Inspiration

During the COVID-19 pandemic, millions of students across the globe have shifted towards remote learning. Unfortunately, this substitute for regular classes misses out on the regular classroom interaction present with in-person learning. One of the main issues is that students lack the normal question-answer sessions while learning that help them understand concepts and clarify their understanding. By recognizing this issue, we set out to create a platform that would mimic this dynamic educational collaboration present within in-person schooling.

What it does

The purpose of the Clip! platform is to set up individual educational communities in which students can ask questions, get answers automatically, as well as reply to other students. For a brief walkthrough, a student or other user can create an account from the website, create their own organization, add other students based on their usernames to the community, and begin asking questions on their dashboard page. Using the integrated Clip! Bot, students can get automatic answers from the wolfram API, google, or khan academy for any subject. As an added bonus, students can also enter large text sections and receive a summary of those articles within the dashboard page as well using our sentence weight calculator

How we built it

The Clip! Platform was constructed using several different technologies. We chose to build the frontend with React due to its quick customizability and structured state integration. After recognizing the initial issue of student-to-teacher and student-to-student interaction, we decided to create 2 main pages: Organizations and the Dashboard. The Organizations page communicates with the database to create a web of student networks where any student can create an organization and add other students onto that same community. On the Dashboard page, a student can access all communities that they are added to and ask questions, with all of the information immediately being sent to the Clip! computation engine. The data structures of this web application were built using Amazon Web Services. With the initial web application hosted on Amplify, all data is collected with AWS AppSync and DynamoDB. For the computation engine, the Wolfram and Google APIs, as well as Khan Academy web scraping, are used to retrieve results based on the user’s question using a python script on a REST API. With the secure Cognito platform, the Clip! Platform separates the overall data based on the username and segments the organization/dashboard data.

Challenges we ran into

While building the Clip! application, we ran into a number of issues. Our first major issue was with the Lambda functions that we used to integrate our Python backend into our web app. When we ran our application for the first time, our Lambda function and handler functions failed and led to a number of errors. In order to solve this, we did a large amount of further research into Lambda functions and realized that our issue was with the headers in the return section of our handler function.

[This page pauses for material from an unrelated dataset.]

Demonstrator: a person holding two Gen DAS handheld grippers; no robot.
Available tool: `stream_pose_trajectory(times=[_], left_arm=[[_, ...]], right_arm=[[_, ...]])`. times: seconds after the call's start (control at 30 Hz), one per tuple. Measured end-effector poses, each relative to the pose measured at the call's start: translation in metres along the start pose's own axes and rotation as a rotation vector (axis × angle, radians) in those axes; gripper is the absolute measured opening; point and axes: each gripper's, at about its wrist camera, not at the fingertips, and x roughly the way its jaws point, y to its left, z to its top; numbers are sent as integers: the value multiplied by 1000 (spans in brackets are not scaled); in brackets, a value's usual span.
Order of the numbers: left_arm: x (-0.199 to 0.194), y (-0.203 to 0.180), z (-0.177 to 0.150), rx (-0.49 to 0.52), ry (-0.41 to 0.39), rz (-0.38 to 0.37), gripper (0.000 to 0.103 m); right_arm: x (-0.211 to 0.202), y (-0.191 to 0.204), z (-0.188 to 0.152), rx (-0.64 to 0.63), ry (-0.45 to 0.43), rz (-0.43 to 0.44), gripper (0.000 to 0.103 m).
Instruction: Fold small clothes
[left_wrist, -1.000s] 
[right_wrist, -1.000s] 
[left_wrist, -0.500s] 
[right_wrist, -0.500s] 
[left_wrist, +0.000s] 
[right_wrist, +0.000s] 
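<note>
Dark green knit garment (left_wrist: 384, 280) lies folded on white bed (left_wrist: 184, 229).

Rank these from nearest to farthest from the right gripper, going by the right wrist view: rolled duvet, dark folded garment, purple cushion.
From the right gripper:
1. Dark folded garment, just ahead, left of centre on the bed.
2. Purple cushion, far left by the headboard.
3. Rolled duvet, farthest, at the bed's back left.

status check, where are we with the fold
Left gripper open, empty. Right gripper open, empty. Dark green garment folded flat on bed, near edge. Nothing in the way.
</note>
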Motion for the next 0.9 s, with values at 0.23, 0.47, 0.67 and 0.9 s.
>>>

We edited these headers and fixed our Lambda function issue. Our second major issue occurred when we tested our organization user adding feature. This feature allows users to add other users to their organizations. However. Our original app failed to do this. In order to solve this, we iteratively debugged our software and realized our issue was with AWS DataStore. We solved this issue by switching from AWS DataStore to AWS AppSync

Accomplishments that we're proud of

First, being able to code such a complex network of data features within 48 hours was a major accomplishment for our team. Creating this level of scalability within such a short amount of time was difficult and required persistence on the part of each member. Second, we are proud of keeping the data structure of our application entirely serverless starting from the hosting side with AWS Amplify as well as the core processing unit using Lambda functions. This structure ensures quick scalability into the future for millions of potential users. Finally, we were especially proud of being able to implement the summarization algorithm without using machine learning, thus ensuring a fast run time while maintaining the accuracy of selecting the most important sentences.

What we learned

Building the Clip! platform helped us familiarize ourselves with new technologies ranging from cloud infrastructure and its application in real-world scenarios as well as understanding its vast capabilities to popular frontend technologies such as React. We also were able to get a grasp on technologies such as web scraping with Beautiful Soup and the Wolfram Alpha API. We were able to gain a better understanding of these technologies and dive deeper into their more advanced topics.

What's next for Clip!

We plan on improving Clip! by improving the UI and overall user experience. We also want to add more utilities such as 1 on 1 messaging, video call functionality, and note-taking aids. For the text summarization, we plan to transition over to using Latent Dirichlet Allocation. We plan on introducing the application to our local schools and fellow students and teachers to get crucial feedback on real-world use and create a stable and user-friendly experience for all.